We have seen the ancient puzzle of the skies before: in Agora. There were things known, that had been lost, and things that had never yet been discovered by the greatest minds that had reflected on them. Adelard’s message introduced a new work that he had written for the newly invested Duke of Normandy: De opera astrolapsus.  As a scholar of our time, Charles Burnett, has written:

By the time Adelard dedicated his De opera astrolapsus to Henry he was already at the end of his career. Arabic studies had been established in England, and he was one of the people principally responsible for this. 

Others have said of Adelard that he was responsible for an English renaissance. Those who carried forward his learning included Roger Bacon and Robert Grosseteste.

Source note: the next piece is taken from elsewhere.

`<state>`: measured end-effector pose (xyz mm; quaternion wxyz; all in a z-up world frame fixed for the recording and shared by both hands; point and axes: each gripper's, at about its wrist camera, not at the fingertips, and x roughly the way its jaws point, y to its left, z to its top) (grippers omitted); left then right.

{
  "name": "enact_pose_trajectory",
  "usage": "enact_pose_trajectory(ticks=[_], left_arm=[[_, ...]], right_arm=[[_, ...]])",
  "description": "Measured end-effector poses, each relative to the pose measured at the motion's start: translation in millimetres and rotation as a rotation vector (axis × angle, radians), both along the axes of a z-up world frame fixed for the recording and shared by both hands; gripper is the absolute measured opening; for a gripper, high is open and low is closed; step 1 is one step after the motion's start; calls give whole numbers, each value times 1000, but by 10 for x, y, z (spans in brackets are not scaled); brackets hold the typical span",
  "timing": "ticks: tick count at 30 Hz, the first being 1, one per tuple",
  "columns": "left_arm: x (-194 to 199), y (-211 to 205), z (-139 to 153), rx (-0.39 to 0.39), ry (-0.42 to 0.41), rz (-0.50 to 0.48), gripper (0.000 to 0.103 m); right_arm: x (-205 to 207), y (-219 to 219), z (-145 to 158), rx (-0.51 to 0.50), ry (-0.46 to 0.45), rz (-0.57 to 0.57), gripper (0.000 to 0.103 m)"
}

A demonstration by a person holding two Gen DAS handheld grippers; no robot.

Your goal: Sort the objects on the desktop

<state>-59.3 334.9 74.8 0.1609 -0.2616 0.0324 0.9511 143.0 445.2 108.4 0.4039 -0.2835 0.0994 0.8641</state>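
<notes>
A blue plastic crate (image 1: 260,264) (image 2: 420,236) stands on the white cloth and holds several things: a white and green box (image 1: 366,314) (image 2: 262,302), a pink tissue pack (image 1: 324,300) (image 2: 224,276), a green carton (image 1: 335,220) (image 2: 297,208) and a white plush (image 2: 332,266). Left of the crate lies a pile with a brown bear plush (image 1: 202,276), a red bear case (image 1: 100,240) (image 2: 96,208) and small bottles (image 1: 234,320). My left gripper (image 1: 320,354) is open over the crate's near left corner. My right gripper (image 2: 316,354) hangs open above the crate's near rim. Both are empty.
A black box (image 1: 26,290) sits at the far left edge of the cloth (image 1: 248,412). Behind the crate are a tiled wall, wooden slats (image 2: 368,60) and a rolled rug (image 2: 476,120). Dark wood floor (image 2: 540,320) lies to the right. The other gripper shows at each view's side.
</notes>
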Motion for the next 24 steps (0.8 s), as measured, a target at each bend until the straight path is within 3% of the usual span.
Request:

But what happened to the multitude of precious books that Daniel of Morley brought to England? Once again, the story is hard to draw forth, and again we are indebted to Charles Barnett. Daniel is another who draws on Adelard’s work, copying from his De opera Astrolapsus and the names of the precious books he carried, Barnett draws out. And from these names he concludes “the new books that Daniel brought with him are found precisely in Oxford very soon after his return to England.” He does not say more, but here we are talking of a time when the origins of the University as lost in history. It was later to be the home of Isaac Newton. Later still, John Ronald Reuel Tolkien walked its halls.

Primary source:

Charles Burnett, The Panizzi Lectures 1996: The Introduction of Arabic Learning into England 1997 The British Library.